--- Exercise instructions ---
Write the full listing out again, word for word, but omit the pictures.

--- Material for the task ---
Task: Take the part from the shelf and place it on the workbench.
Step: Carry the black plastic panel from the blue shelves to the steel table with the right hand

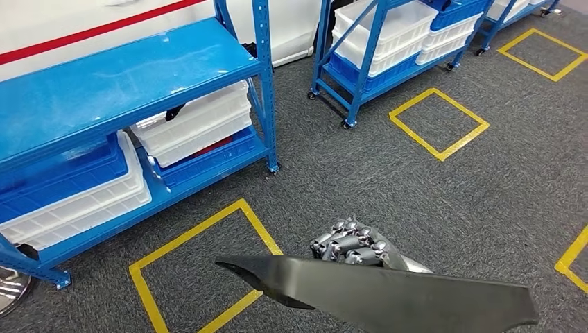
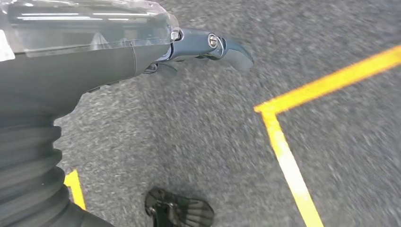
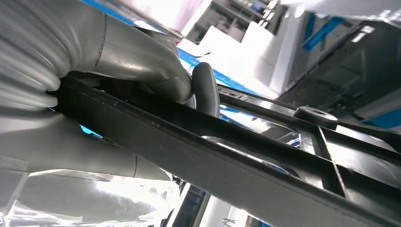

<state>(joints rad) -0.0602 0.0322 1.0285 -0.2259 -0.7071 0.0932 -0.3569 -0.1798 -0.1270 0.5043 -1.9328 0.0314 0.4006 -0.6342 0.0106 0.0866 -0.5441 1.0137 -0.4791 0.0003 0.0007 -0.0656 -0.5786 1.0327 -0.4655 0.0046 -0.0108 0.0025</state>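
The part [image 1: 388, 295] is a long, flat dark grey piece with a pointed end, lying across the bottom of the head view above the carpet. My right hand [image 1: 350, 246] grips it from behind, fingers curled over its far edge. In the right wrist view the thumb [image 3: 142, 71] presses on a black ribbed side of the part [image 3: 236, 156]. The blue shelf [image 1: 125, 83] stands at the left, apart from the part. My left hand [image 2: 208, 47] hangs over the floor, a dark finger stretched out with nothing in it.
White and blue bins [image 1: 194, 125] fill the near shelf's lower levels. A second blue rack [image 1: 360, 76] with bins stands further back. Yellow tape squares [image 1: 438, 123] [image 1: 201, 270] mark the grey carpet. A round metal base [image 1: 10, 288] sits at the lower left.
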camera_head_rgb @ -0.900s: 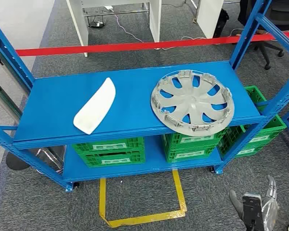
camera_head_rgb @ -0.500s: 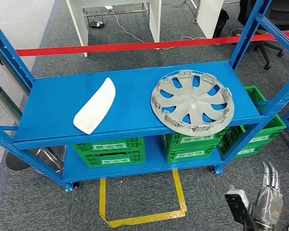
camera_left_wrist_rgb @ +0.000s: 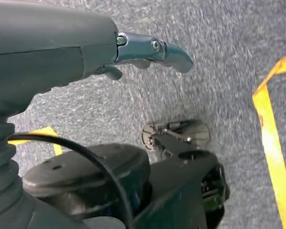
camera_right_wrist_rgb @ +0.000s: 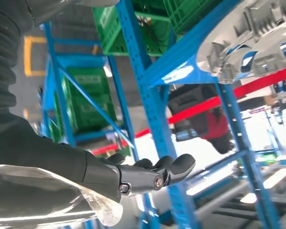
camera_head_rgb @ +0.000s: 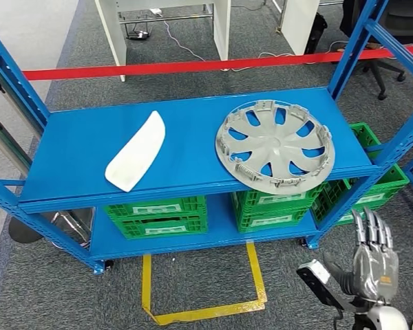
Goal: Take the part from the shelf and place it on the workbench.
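Note:
A grey wheel cover (camera_head_rgb: 275,144) lies flat on the right half of the blue shelf (camera_head_rgb: 80,158), its near rim jutting over the front edge. A white curved panel (camera_head_rgb: 136,151) lies on the left half. My right hand (camera_head_rgb: 372,258) is raised at the lower right, below and in front of the shelf's right corner, fingers straight and apart, holding nothing. In the right wrist view the right hand's fingers (camera_right_wrist_rgb: 152,174) reach out flat beneath the wheel cover's rim (camera_right_wrist_rgb: 249,43). The left hand (camera_left_wrist_rgb: 148,50) hangs over the grey carpet with its fingers extended and nothing in it.
Green crates (camera_head_rgb: 155,214) fill the lower shelf level, more of them at the right (camera_head_rgb: 373,189). Blue uprights (camera_head_rgb: 358,45) stand at the shelf corners. Yellow tape (camera_head_rgb: 204,313) marks the carpet in front. A red barrier tape (camera_head_rgb: 142,69) runs behind the shelf.
My right hand has risen from the bottom edge toward the shelf's right front corner, and its fingers now point upward and spread. The shelf parts have not moved.

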Robot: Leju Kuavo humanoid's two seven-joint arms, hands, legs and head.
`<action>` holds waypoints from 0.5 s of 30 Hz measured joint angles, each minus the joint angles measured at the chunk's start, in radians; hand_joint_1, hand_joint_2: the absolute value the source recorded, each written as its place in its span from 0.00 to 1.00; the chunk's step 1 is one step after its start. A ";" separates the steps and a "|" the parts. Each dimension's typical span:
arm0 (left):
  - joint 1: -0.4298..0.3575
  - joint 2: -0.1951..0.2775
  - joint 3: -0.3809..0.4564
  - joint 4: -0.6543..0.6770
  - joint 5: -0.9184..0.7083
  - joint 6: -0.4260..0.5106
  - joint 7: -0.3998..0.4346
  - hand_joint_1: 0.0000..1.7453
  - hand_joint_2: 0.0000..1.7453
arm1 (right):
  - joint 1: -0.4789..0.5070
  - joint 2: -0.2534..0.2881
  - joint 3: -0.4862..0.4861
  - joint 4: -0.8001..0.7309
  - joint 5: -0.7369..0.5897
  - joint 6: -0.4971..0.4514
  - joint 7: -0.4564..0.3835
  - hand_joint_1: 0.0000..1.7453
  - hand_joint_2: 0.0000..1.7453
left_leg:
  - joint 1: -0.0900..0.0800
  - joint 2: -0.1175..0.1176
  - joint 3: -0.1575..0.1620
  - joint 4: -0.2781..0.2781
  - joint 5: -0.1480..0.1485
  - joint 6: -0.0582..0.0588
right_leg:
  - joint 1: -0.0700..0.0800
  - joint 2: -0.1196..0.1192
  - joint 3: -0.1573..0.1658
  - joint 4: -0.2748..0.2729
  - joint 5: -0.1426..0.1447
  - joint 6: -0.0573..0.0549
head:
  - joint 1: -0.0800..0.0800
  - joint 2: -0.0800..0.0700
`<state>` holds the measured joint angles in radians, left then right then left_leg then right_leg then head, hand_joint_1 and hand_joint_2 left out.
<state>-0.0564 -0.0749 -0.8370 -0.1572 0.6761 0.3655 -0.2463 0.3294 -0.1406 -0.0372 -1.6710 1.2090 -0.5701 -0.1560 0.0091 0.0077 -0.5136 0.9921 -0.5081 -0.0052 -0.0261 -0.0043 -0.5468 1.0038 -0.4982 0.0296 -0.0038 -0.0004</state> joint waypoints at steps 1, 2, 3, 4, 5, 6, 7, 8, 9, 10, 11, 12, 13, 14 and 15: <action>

--- Answer to the problem ---
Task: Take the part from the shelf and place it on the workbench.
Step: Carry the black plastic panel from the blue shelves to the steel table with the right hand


<state>(joints rad) -0.0602 0.0322 1.0285 -0.2259 -0.7071 0.0932 -0.3569 -0.1798 -0.1270 0.5043 -1.9328 0.0314 0.4006 -0.6342 0.0106 0.0866 -0.5441 1.0137 -0.4791 0.0003 0.0007 -0.0656 -0.5786 1.0327 -0.4655 0.0046 -0.0108 0.0025</state>
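The part [image 1: 388, 295] is a long, flat dark grey piece with a pointed end, lying across the bottom of the head view above the carpet. My right hand [image 1: 350, 246] grips it from behind, fingers curled over its far edge. In the right wrist view the thumb [image 3: 142, 71] presses on a black ribbed side of the part [image 3: 236, 156]. The blue shelf [image 1: 125, 83] stands at the left, apart from the part. My left hand [image 2: 208, 47] hangs over the floor, a dark finger stretched out with nothing in it.
White and blue bins [image 1: 194, 125] fill the near shelf's lower levels. A second blue rack [image 1: 360, 76] with bins stands further back. Yellow tape squares [image 1: 438, 123] [image 1: 201, 270] mark the grey carpet. A round metal base [image 1: 10, 288] sits at the lower left.
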camera_head_rgb @ -0.900s: 
camera_head_rgb @ -0.500s: 
camera_left_wrist_rgb @ +0.000s: 
camera_right_wrist_rgb @ +0.000s: 
camera_head_rgb @ +0.000s: 
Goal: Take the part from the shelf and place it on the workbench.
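Note:
A grey wheel cover (camera_head_rgb: 275,144) lies flat on the right half of the blue shelf (camera_head_rgb: 80,158), its near rim jutting over the front edge. A white curved panel (camera_head_rgb: 136,151) lies on the left half. My right hand (camera_head_rgb: 372,258) is raised at the lower right, below and in front of the shelf's right corner, fingers straight and apart, holding nothing. In the right wrist view the right hand's fingers (camera_right_wrist_rgb: 152,174) reach out flat beneath the wheel cover's rim (camera_right_wrist_rgb: 249,43). The left hand (camera_left_wrist_rgb: 148,50) hangs over the grey carpet with its fingers extended and nothing in it.
Green crates (camera_head_rgb: 155,214) fill the lower shelf level, more of them at the right (camera_head_rgb: 373,189). Blue uprights (camera_head_rgb: 358,45) stand at the shelf corners. Yellow tape (camera_head_rgb: 204,313) marks the carpet in front. A red barrier tape (camera_head_rgb: 142,69) runs behind the shelf.
My right hand has risen from the bottom edge toward the shelf's right front corner, and its fingers now point upward and spread. The shelf parts have not moved.
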
Robot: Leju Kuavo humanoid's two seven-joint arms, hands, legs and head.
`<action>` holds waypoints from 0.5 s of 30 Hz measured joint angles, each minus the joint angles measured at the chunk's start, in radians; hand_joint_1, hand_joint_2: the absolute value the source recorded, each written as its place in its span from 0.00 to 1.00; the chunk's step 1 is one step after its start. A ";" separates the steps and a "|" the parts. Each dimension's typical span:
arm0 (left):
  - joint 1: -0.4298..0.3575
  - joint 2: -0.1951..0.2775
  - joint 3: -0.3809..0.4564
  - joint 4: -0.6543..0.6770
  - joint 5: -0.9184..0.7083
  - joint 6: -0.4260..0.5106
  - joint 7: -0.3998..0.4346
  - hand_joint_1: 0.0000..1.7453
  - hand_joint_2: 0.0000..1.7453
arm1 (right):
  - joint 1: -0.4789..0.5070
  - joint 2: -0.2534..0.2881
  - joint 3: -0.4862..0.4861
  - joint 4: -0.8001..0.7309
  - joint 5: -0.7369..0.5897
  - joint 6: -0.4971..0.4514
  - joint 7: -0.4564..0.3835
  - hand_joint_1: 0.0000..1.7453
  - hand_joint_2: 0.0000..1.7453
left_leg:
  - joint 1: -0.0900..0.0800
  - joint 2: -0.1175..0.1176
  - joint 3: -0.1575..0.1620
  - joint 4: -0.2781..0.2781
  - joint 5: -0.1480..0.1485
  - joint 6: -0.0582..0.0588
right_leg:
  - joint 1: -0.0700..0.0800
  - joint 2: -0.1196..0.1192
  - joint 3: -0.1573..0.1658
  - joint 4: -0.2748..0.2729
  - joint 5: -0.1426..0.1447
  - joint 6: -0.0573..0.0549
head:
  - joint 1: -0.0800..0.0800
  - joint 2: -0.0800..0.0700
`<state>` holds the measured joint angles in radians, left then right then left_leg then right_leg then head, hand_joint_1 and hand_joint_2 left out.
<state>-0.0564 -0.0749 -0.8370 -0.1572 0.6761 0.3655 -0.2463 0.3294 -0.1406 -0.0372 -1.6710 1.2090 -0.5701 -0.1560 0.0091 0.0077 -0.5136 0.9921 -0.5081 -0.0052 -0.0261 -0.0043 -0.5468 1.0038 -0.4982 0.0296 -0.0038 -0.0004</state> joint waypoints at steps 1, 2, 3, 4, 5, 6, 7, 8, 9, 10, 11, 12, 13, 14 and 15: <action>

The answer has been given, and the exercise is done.